5 projects tagged "Firewall"
Zentyal (formerly eBox Platform) is a small business server that offers small and medium businesses an affordable and easy-to-use enterprise-level computer network. It can act as a Gateway, Infrastructure Manager, Unified Threat Manager, Office Server, Unified Communication Server, or a combination of these.
firewall_e is a small Web application which allows administrators to create lists of servers, users, and ports and assign them to each other. This allows an administrator to login, create users, and assign ports on servers for them to access. Users can login and their remote IP address will be stored. From this address, they'll then be able to access whatever services the administrator provided them.
autofwd is an automated firewalling daemon intended to block hosts performing unwanted acts. While it was designed to be used to thwart hosts running dictionary attacks on logins (of any service), it can be used for just about anything. The external commands it runs are configurable, allowing you to take additional actions against offending hosts such as running an nmap OS fingerprint before firewalling, or just silently logging the event.

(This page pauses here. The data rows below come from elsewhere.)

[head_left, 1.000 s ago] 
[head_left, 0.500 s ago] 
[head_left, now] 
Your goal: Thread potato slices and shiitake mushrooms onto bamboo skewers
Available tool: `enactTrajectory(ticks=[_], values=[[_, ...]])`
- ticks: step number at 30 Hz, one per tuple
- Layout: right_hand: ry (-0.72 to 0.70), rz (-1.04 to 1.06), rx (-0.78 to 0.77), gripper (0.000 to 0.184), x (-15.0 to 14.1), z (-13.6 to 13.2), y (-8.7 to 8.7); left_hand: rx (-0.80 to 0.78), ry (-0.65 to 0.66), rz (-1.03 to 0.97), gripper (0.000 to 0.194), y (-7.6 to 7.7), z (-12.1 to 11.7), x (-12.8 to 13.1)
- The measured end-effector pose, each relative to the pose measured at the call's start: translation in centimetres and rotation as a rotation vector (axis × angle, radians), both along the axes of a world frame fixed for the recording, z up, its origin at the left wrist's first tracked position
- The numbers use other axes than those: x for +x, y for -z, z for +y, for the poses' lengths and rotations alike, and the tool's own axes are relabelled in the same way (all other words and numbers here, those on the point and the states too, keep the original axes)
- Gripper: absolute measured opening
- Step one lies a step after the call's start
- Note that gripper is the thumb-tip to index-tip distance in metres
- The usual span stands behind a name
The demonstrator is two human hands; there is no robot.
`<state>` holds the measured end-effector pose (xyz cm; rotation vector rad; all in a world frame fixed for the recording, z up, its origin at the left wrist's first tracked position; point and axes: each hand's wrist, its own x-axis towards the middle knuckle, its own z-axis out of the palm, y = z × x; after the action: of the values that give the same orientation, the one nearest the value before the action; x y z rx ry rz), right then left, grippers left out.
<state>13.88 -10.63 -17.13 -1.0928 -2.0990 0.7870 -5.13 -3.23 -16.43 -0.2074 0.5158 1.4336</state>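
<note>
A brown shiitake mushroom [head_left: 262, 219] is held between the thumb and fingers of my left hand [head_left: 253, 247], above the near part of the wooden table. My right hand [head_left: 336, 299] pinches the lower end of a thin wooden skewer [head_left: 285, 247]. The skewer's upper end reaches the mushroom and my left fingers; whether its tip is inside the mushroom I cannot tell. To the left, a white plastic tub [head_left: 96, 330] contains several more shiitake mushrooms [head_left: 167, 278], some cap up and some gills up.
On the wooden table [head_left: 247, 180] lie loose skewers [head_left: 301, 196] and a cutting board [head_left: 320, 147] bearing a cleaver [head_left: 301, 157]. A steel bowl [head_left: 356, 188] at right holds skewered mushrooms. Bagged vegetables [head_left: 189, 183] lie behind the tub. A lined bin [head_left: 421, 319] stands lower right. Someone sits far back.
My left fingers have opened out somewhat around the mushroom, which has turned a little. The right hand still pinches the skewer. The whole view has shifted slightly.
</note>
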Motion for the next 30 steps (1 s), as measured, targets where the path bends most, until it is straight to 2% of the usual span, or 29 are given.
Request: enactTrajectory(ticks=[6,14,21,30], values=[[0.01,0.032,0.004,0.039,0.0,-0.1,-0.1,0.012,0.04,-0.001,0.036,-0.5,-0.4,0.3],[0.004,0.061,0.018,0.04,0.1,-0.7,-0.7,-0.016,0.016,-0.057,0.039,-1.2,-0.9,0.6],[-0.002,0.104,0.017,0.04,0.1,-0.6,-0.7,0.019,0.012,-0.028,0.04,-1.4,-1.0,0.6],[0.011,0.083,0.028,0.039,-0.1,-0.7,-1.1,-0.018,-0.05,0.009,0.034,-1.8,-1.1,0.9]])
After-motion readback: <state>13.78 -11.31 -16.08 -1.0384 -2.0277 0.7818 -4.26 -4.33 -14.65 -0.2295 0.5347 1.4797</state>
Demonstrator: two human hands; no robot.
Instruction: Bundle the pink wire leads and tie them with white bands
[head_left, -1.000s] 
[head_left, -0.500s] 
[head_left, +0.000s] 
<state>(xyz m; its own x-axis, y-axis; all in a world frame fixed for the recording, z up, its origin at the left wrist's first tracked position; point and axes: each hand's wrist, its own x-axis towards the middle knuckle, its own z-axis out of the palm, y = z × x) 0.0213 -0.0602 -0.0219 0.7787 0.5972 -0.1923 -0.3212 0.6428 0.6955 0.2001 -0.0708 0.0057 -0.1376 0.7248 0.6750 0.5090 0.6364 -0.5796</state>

Clement is an email server application. Its main function is to block unwanted mail (spam) as soon as possible in the email exchange process. It accepts or rejects email while the SMTP session, initiated by the email sender, is still pending, accepting legitimate email messages without the need to return an error status to non-existent or "borrowed" return address later. Clement can operate in two modes. Either the mail is taken into account locally and stored in the recipient's own area, or it can transmit the mail to an another SMTP server (Sendmail, Postfix, Exim, Exchange, etc.). Each email domain name Clement knows about can be treated in one of these two modes depending on the group to which the domain name has been set. Each message is verified by a virus scanner (ClamAV) while the SMTP connection is still open, but the refusal of mail and the reason for refusal is notified to the actual sender. Mail management is done via a Web interface and can be delegated to three administrative levels (Root-Admin, Group-Admin, Domain-Admin). Standard users can access their own logs (sent email status, email rejected, quarantined email, etc.). With this interface, the user can handle the rejection and acceptance of mail. Users who are level "Admin" can access the session logs (via the Web interface). Clement uses a SQL database (PostgreSQL, MySQL) to store and manage logs, user profiles, and dynamic management of directives concerning the sender-receiver relationship.
Jkaptive is a simple captive portal without RADIUS (and thus without total security, but at the same time without too much hassle). The reason behind this is because a lot of site administrators don't need tight security; their site is just a café that offers free Internet access on an unsecured WLAN access point connected to the Internet, and they need a ticketing system to make it cumbersome for average people to use this offering without actually buying a single coffee. Jkaptive itself just presents the login page and checks the token. The blocking of unticketed traffic is done through Linux' netfilter. As no proxy server is involved, jkaptive has no performance penalty, nor does it create problems with non-HTTP traffic. Once the token is accepted, jkaptive is out of the way of any network packets completely. For presenting the login page, jkaptive has a built-in Web server, so no additional Web server application is needed.